▶ _Work required_
Leaving pictures aside, restate exactly the lines of the data below, from the first one through the line that contains "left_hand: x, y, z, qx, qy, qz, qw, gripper".

▶ _Data section_
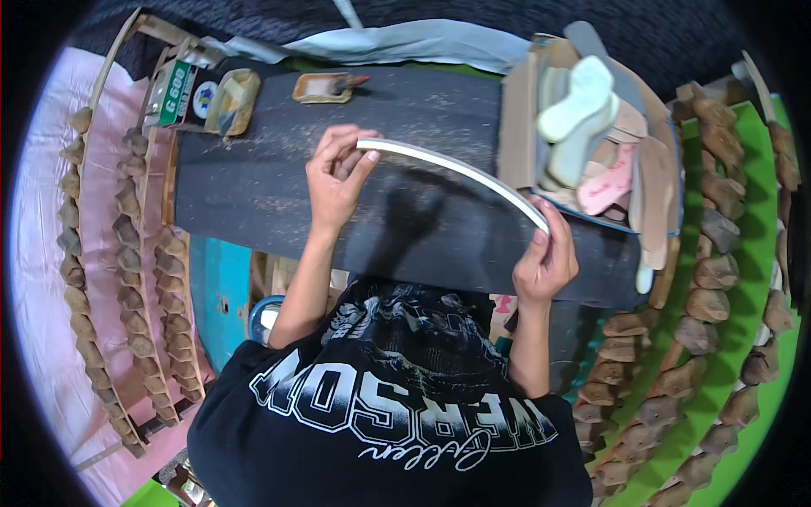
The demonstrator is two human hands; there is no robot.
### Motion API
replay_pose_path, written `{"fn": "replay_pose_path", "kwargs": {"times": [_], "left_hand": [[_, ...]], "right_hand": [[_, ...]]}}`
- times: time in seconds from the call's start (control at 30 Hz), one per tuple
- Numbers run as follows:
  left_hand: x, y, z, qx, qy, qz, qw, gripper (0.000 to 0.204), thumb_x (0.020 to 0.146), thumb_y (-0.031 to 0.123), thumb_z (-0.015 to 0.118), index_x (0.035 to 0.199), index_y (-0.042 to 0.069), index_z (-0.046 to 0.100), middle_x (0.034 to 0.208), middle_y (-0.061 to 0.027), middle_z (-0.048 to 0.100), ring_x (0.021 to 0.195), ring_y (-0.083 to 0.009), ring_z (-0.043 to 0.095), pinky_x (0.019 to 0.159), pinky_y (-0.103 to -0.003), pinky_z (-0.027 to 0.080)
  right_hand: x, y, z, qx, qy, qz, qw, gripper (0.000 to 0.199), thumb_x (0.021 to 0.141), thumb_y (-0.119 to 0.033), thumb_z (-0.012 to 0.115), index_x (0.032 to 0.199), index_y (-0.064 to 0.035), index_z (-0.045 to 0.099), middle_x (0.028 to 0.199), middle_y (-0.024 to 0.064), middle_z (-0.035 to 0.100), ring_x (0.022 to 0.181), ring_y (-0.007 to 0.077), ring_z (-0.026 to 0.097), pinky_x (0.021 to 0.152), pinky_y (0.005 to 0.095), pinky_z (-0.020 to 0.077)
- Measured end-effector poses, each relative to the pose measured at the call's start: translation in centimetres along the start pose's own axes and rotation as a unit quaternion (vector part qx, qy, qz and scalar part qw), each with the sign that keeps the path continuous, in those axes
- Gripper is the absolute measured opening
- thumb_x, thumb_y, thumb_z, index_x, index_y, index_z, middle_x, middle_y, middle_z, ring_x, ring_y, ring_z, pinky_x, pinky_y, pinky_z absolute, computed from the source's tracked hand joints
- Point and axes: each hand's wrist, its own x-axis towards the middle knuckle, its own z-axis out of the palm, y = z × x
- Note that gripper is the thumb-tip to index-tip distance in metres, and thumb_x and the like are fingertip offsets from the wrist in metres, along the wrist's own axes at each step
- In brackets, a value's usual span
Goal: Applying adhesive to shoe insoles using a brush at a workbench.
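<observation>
Pale strip (459, 168): held between both hands above the dark bench (262, 169), bowed. A yellowish tray (240, 91) lies beyond the left hand (336, 176), which pinches one end between thumb and fingers. Judged light, springy; end holds appear suitable, sharp creasing inadvisable. The right hand (547, 253) pinches the other end, below a carton (519, 127).

A thin, narrow strip (465, 171), pale cream along the edge in view with a greyish layer on its outer side, is held bowed in one smooth arc above the dark tabletop (270, 190), its left end in the left hand (336, 177), its right end, nearer the person's body, in the right hand (547, 258)
</observation>
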Motion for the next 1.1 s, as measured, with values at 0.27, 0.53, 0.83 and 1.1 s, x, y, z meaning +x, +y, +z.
{"fn": "replay_pose_path", "kwargs": {"times": [0.27,0.53,0.83,1.1], "left_hand": [[-4.4,-5.7,-19.4,0.128,0.053,-0.209,0.968,0.034,0.096,0.005,0.078,0.128,-0.005,0.072,0.109,-0.0044,0.07,0.091,-0.0101,0.068,0.082,-0.024,0.055],[-3.4,-11.9,-26.7,0.175,-0.026,-0.296,0.939,0.039,0.092,0.011,0.082,0.129,-0.001,0.074,0.108,-0.0085,0.078,0.091,-0.0125,0.074,0.082,-0.027,0.057],[-2.1,-10.3,-28.2,0.016,-0.051,-0.18,0.982,0.016,0.087,-0.005,0.077,0.102,0.0,0.071,0.109,-0.0079,0.074,0.103,-0.017,0.073,0.09,-0.034,0.058],[-3.4,-11.1,-29.8,0.274,-0.164,-0.01,0.948,0.022,0.079,-0.01,0.069,0.096,0.004,0.07,0.118,-0.01,0.066,0.114,-0.0345,0.065,0.093,-0.043,0.055]], "right_hand": [[-8.8,-3.2,19.6,0.21,-0.052,0.326,0.92,0.037,0.102,-0.001,0.068,0.138,0.004,0.065,0.107,0.0126,0.073,0.091,0.0106,0.069,0.08,0.0256,0.0576],[-11.6,-2.2,26.2,0.163,-0.09,0.395,0.9,0.041,0.102,-0.003,0.069,0.141,0.005,0.061,0.113,0.0153,0.074,0.089,0.0152,0.074,0.079,0.0287,0.0596],[-10.5,-4.6,25.8,0.049,-0.076,0.232,0.968,0.013,0.092,0.007,0.069,0.101,0.0012,0.062,0.112,0.0157,0.073,0.102,0.0245,0.072,0.085,0.0346,0.0621],[-9.0,-5.8,24.9,-0.12,-0.308,0.068,0.941,0.031,0.072,0.005,0.064,0.103,0.0001,0.065,0.124,0.0194,0.068,0.119,0.044,0.06,0.107,0.0496,0.0486]]}}
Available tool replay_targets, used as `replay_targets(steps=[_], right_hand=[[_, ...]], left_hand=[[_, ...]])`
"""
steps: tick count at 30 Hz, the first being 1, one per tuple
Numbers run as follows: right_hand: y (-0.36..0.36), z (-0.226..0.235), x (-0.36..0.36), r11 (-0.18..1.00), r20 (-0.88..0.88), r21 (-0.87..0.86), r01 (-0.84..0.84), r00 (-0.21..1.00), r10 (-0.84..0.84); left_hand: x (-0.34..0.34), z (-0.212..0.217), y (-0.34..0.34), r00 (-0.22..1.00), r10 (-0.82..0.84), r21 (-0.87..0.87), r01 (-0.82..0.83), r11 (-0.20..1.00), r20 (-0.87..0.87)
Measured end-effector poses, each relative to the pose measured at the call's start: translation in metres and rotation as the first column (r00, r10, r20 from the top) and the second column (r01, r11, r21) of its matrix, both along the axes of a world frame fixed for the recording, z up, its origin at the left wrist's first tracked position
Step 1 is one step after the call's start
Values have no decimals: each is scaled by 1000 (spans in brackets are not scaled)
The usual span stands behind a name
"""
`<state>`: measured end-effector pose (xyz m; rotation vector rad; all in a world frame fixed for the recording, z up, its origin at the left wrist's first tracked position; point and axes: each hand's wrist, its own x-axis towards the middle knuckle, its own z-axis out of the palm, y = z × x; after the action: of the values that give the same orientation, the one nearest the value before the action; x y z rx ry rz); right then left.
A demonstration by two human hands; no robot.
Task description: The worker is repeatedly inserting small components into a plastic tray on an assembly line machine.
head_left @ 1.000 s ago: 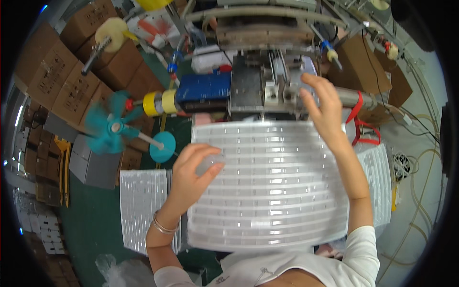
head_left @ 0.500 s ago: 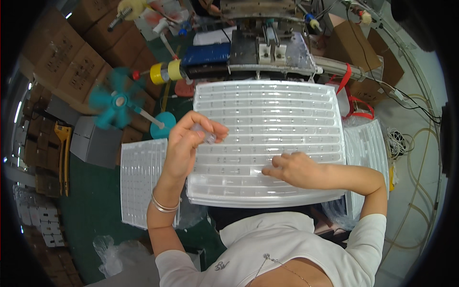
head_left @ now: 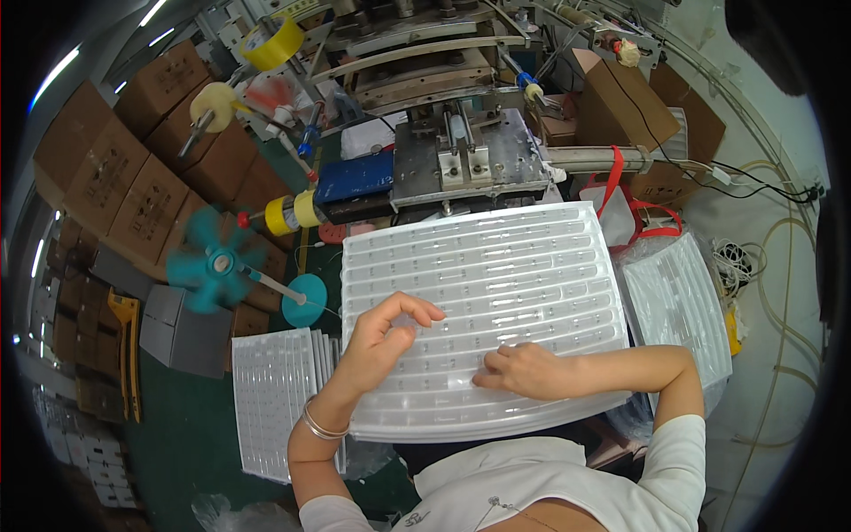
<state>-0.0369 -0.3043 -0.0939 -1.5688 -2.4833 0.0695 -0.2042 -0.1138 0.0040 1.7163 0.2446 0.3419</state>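
A large white tray (head_left: 479, 306) with long parallel rows of clear, ribbed channels lies in front of me, over my lap. My left hand (head_left: 377, 348) hovers above its left part, fingers curled toward the thumb; whatever lies in the palm cannot be made out. Over the lower middle rows, my right hand (head_left: 523, 371) rests with its fingertips pinched together at the tray. A small pale piece (head_left: 461, 384) shows in the row beside those fingertips. What the right fingers grip, if anything, is too small to name.
A metal machine (head_left: 470, 160) stands beyond the tray, with yellow tape rolls (head_left: 282, 215) at its left. A teal fan (head_left: 217, 262) is spinning there. More white trays (head_left: 275, 399) stand at left, and wrapped ones (head_left: 678, 306) at right. Cardboard boxes (head_left: 115, 177) line the far left.
The view has tilted up, so the tray sits lower in it. Clear plastic seen in my left hand before no longer shows distinctly. My right fingers stay at the tray and have drawn closer together.
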Motion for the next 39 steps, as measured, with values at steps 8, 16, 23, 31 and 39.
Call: replay_targets(steps=[8, 16, 23, 31, 39], right_hand=[[5, 22, 23, 959, -447, -256, -121, 895, -7], [14, 65, 33, 954, -593, -300, 6, 782, -192], [17, 65, 25, 987, -623, -161, 22, 773, -119], [6, 73, 28, 987, -577, -75, 141, 802, -158], [27, 80, 90, 854, -664, -23, 520, 630, -402]], left_hand=[[36, -17, 14, 997, -45, 124, 52, 991, -64], [13, -16, 11, 999, 43, 253, -34, 967, -29], [-17, -13, 6, 992, 125, 458, -115, 881, 7], [-22, -21, 16, 916, 402, 627, -310, 715, -6], [32, -58, 34, 931, 364, 806, -234, 544, 25]])
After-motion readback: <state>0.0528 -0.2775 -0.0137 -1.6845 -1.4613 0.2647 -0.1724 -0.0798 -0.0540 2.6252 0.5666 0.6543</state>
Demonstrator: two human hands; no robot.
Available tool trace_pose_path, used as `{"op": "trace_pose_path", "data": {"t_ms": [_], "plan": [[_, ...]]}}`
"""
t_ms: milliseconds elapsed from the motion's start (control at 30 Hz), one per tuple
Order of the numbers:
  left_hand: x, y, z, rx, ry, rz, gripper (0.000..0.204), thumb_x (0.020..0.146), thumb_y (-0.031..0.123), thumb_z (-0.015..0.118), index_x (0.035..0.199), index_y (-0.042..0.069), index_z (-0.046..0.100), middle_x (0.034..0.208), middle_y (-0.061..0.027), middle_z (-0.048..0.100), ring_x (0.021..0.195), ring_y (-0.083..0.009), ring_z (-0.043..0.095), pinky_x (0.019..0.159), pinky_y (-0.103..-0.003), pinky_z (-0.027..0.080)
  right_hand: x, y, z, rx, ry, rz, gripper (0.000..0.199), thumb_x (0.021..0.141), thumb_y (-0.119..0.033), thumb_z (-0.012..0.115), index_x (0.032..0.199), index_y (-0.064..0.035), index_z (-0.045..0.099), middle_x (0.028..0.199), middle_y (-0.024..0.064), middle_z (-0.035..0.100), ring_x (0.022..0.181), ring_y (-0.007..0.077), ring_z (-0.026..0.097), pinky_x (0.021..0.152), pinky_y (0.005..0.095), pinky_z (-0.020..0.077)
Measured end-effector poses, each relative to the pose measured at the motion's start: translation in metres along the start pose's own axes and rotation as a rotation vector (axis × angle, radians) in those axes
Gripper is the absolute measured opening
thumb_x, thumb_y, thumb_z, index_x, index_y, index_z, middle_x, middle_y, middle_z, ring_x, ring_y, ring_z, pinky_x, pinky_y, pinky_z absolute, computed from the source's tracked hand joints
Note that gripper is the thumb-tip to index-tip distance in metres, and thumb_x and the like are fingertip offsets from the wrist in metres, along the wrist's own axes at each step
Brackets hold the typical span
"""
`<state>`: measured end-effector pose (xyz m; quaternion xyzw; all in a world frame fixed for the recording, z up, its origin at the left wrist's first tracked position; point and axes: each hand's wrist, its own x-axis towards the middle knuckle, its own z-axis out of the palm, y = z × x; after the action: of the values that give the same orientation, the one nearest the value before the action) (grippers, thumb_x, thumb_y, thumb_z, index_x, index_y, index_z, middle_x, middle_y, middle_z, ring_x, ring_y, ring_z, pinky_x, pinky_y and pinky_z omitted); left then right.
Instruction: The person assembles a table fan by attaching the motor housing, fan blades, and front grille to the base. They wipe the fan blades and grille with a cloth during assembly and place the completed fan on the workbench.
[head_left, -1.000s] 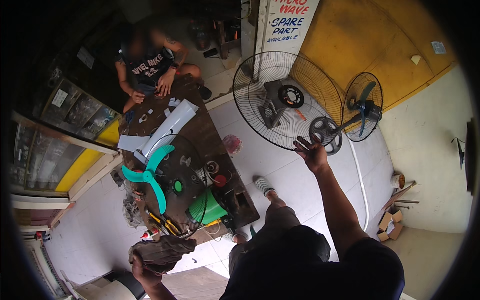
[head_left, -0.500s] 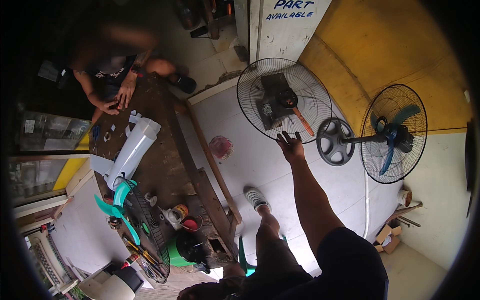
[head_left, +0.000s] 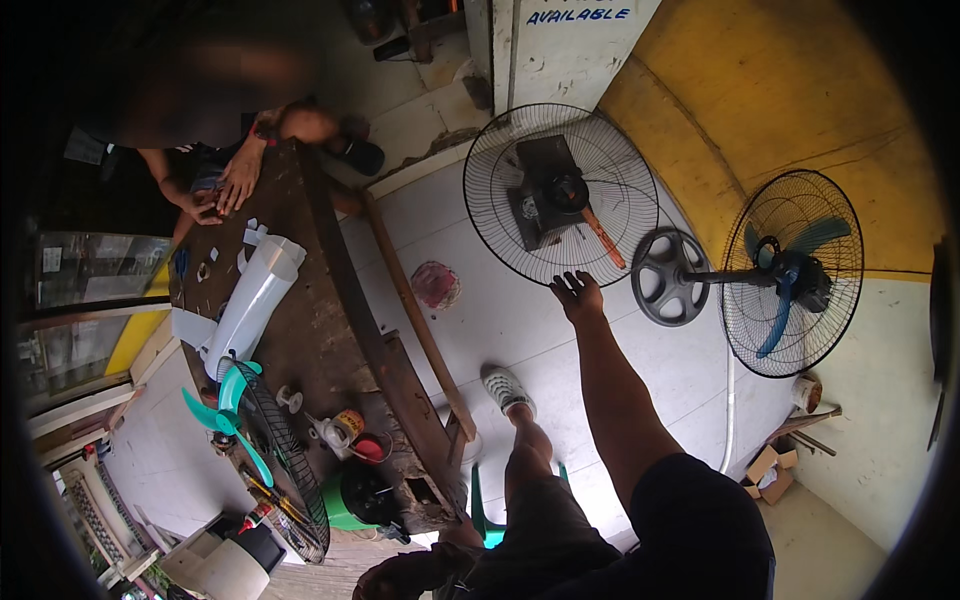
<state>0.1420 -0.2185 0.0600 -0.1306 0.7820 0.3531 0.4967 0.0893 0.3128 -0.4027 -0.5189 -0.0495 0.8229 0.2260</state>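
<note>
My right hand (head_left: 579, 300) is at the near rim of a large round black wire fan guard (head_left: 485, 245). Its fingers are bent over the rim wires and look closed on them. Through the wires I see a black box-shaped fan base (head_left: 540, 165) and an orange-brown strip (head_left: 604, 240); whether these lie inside or behind the guard is unclear. Just right of the hand lies a round black stand base (head_left: 672, 304), joined by a pole to a fan with blue blades (head_left: 785, 290). My left hand is out of view.
A dark wooden workbench (head_left: 330, 310) on the left bears a white rolled sheet (head_left: 255, 300), a teal fan blade (head_left: 235, 400), another guard (head_left: 285, 450) and pots. A person's hands (head_left: 225, 195) work at its far end. A pink basin-like thing (head_left: 436, 285) is on the floor.
My right hand's spread fingers have bent in at the guard's rim. The view has shifted slightly. The other person's hands have moved a little.
</note>
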Motion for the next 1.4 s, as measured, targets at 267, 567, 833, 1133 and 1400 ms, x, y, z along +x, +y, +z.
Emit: {"op": "trace_pose_path", "data": {"t_ms": [267, 567, 833, 1133, 1400], "plan": [[-0.004, -0.016, -0.005, 0.068, 0.038, 0.024, 0.058, 0.107, 0.043, 0.059, 0.138, -0.006, 0.058, 0.122, -0.0167, 0.072, 0.101, -0.0195, 0.068, 0.089, -0.034, 0.054, -0.031, -0.007, 0.018, -0.036, 0.046, 0.019, 0.054, 0.107, -0.019, 0.050, 0.156, -0.0031, 0.031, 0.156, 0.0225, 0.039, 0.138, 0.0500, 0.050, 0.115, 0.0675, 0.0459], [-0.059, -0.032, -0.019, -0.478, -0.161, 0.147, 0.048, 0.109, 0.034, 0.057, 0.141, -0.002, 0.058, 0.085, -0.0014, 0.066, 0.071, -0.0103, 0.060, 0.063, -0.028, 0.048, -0.090, 0.008, -0.021, -0.185, 0.128, 0.054, 0.087, 0.099, -0.032, 0.067, 0.166, -0.0132, 0.015, 0.163, 0.0186, 0.032, 0.140, 0.0464, 0.050, 0.113, 0.0623, 0.0465], [-0.115, -0.106, -0.059, -0.849, 0.177, 0.351, 0.066, 0.108, 0.048, 0.054, 0.149, -0.004, 0.050, 0.122, -0.0131, 0.070, 0.099, -0.0183, 0.069, 0.082, -0.032, 0.056, -0.275, 0.091, 0.023, -1.065, -0.112, -0.489, 0.046, 0.097, -0.011, 0.062, 0.141, -0.0004, 0.053, 0.130, 0.0134, 0.061, 0.114, 0.0264, 0.061, 0.097, 0.0441, 0.0506], [-0.156, -0.268, -0.104, -1.741, 0.340, 0.552, 0.070, 0.102, 0.046, 0.057, 0.150, -0.004, 0.048, 0.145, -0.0249, 0.060, 0.132, -0.0414, 0.060, 0.114, -0.055, 0.046, -0.491, 0.361, 0.237, -1.488, -1.342, -0.973, 0.029, 0.094, -0.012, 0.075, 0.120, -0.0053, 0.066, 0.112, 0.0122, 0.069, 0.099, 0.0219, 0.067, 0.082, 0.0360, 0.0540], [-0.207, -0.408, -0.065, -2.073, 0.653, 0.455, 0.070, 0.103, 0.048, 0.051, 0.155, 0.001, 0.045, 0.154, -0.0226, 0.053, 0.141, -0.0429, 0.052, 0.119, -0.057, 0.040, -0.458, 0.604, 0.223, -1.900, -0.761, -0.119, 0.040, 0.090, -0.034, 0.081, 0.117, -0.0069, 0.069, 0.103, 0.0049, 0.068, 0.089, 0.0213, 0.064, 0.083, 0.0379, 0.0517]]}}
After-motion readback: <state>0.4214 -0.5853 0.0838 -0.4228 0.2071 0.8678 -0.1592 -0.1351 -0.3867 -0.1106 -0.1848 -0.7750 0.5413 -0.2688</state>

▶ _Result for this task_
The demonstrator is two human hands; there is no robot.
### Motion API
replay_pose_path, written `{"fn": "replay_pose_path", "kwargs": {"times": [_], "left_hand": [[_, ...]], "right_hand": [[_, ...]]}}`
- times: time in seconds from the call's start (control at 30 Hz), one per tuple
- Numbers run as follows:
  left_hand: x, y, z, qx, qy, qz, qw, gripper (0.000 to 0.204), thumb_x (0.020 to 0.146), thumb_y (-0.031 to 0.123), thumb_z (-0.015 to 0.118), index_x (0.035 to 0.199), index_y (-0.042 to 0.069), index_z (-0.046 to 0.100), middle_x (0.034 to 0.208), middle_y (-0.061 to 0.027), middle_z (-0.048 to 0.100), ring_x (0.021 to 0.195), ring_y (-0.083 to 0.009), ring_z (-0.043 to 0.095), pinky_x (0.019 to 0.159), pinky_y (-0.103 to -0.003), pinky_z (-0.027 to 0.080)

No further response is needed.